Banyak sekolah masih kekurangan aliran listrik atau air, kata pejabat di ibu kota Kingston.
Bantuan kemanusiaan segera
Para ilmuwan mengatakan badai meningkat lebih cepat dan frekuensinya lebih besar akibat pemanasan air laut yang disebabkan oleh emisi gas rumah kaca. Banyak pemimpin Karibia meminta negara-negara kaya dan memiliki polusi berat untuk memberikan reparasi dalam bentuk bantuan atau keringanan utang.
Meskipun PBB menyiapkan dana bagi negara-negara berkembang agar dapat dengan cepat mengakses pendanaan yang dapat diandalkan untuk menghadapi kejadian cuaca ekstrem pada tahun 2023, donasi tersebut belum mencapai target.
Peramal cuaca AS, AccuWeather, mengatakan Melissa adalah badai paling dahsyat ketiga yang diamati di Karibia, serta bergerak paling lambat, sehingga menambah kerusakan di daerah yang terkena dampak.
Tim pencarian dan penyelamatan AS berangkat ke Jamaika pada Kamis untuk membantu upaya pemulihan, kata pihak berwenang Jamaika. Menteri Luar Negeri AS Marco Rubio mengatakan AS siap menawarkan “bantuan kemanusiaan segera” kepada rakyat Kuba, yang merupakan musuh lama AS.
Pihak berwenang di Kuba – yang dilanda badai Kategori 3 oleh Melissa pada malam hari – mengatakan mereka “menunggu klarifikasi tentang bagaimana dan dengan cara apa mereka bersedia membantu.”
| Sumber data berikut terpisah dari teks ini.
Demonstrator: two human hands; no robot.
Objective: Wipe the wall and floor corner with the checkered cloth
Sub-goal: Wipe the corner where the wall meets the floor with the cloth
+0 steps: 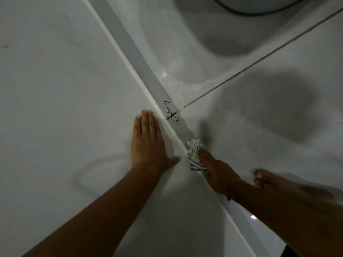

Setidaknya 241 komunitas Kuba masih terisolasi dan tanpa komunikasi pada hari Rabu setelah badai melanda provinsi Santiago, menurut laporan awal media, mempengaruhi sebanyak 140.000 penduduk.
Warga Santiago, kota terbesar kedua di Kuba, mulai kembali memperbaiki rumah mereka. Pihak berwenang telah mengevakuasi 735.000 orang ke tempat perlindungan di luar kerucut badai dan merelokasi wisatawan di pulau-pulau utara ke hotel-hotel di pedalaman.